Church will not comment on archbishop sexuality row

A priest with grey hair wearing a white cloak, with a large cross on the frontImage source, Church in Wales
Image caption,

Cherry Vann has become the first female leader of the church in Wales, as well as its first LGBTQ+ leader

  • Published

The Church in Wales has said it will not respond to criticism of Cherry Vann's sexuality following her election as Archbishop of Wales.

The Global Fellowship of Confessing Anglicans (Gafcon), which represents conservative views, described her appointment as "another painful nail in the coffin of Anglican orthodoxy".

A chaplain representing the LGBTQ+ community in Wales said they were "saddened" but not surprised by the statement.

After her appointment, Bishop Vann, who became the first female and LGBTQ+ leader of the church in Wales, told the BBC the church should represent "the diversity that is in our communities".

Reacting to her appointment, Dr Laurent Mbanda, chairman of Gafcon and Archbishop of the Anglican Church of Rwanda, said the church had "bowed to worldly pressure that subverts God's good word".

Gafcon was formed by conservative elements of the church following the appointment of Gene Robinson as the first openly gay bishop in New Hampshire, in the US, in 2003.

It issued the 2008 Jerusalem Declaration in response to the theological and moral divisions within the Anglican communion.

The statement rejects the blessing of same-sex unions and is critical of the consecration of bishops in a homosexual relationship saying that it "undermines the authority of scripture".

Rev Canon Sarah Hildreth Osborn, chaplain for the LGBT+ community in the St Asaph Diocese, said she was not surprised "one iota" by the response from Gafcon.

"If they'd been welcoming I'd have been shocked.
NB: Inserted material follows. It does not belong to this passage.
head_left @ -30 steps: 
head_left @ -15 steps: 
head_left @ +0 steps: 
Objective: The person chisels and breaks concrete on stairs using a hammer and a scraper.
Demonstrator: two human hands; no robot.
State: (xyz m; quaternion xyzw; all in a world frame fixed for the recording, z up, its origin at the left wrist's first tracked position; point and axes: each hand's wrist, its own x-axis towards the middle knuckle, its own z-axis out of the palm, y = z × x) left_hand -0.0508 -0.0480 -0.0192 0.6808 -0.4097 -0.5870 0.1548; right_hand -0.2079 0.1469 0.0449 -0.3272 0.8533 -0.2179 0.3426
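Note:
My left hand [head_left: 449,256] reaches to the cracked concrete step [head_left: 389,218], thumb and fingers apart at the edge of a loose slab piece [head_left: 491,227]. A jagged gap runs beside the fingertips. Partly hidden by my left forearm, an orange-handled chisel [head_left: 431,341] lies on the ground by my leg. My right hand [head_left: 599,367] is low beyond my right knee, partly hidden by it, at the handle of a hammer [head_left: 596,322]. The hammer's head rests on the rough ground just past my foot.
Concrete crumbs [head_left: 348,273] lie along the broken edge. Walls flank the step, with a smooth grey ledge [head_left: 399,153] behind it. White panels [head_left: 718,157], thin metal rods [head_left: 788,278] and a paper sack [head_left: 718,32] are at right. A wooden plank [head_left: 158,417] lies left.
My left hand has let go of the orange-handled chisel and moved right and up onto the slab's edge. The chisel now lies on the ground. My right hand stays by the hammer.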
I'm saddened by the idea that, as a church, our choice under the guidance of God can be wrong," she said.

"It's a shame that people can't see that other parts of the world, other cultures, other parts of the Anglican tradition will do things differently," she said, adding that the church in Wales had "made a good choice".

"To call another part of the church out in those terms, well who is nailing the nails in the coffin as it were?" she added.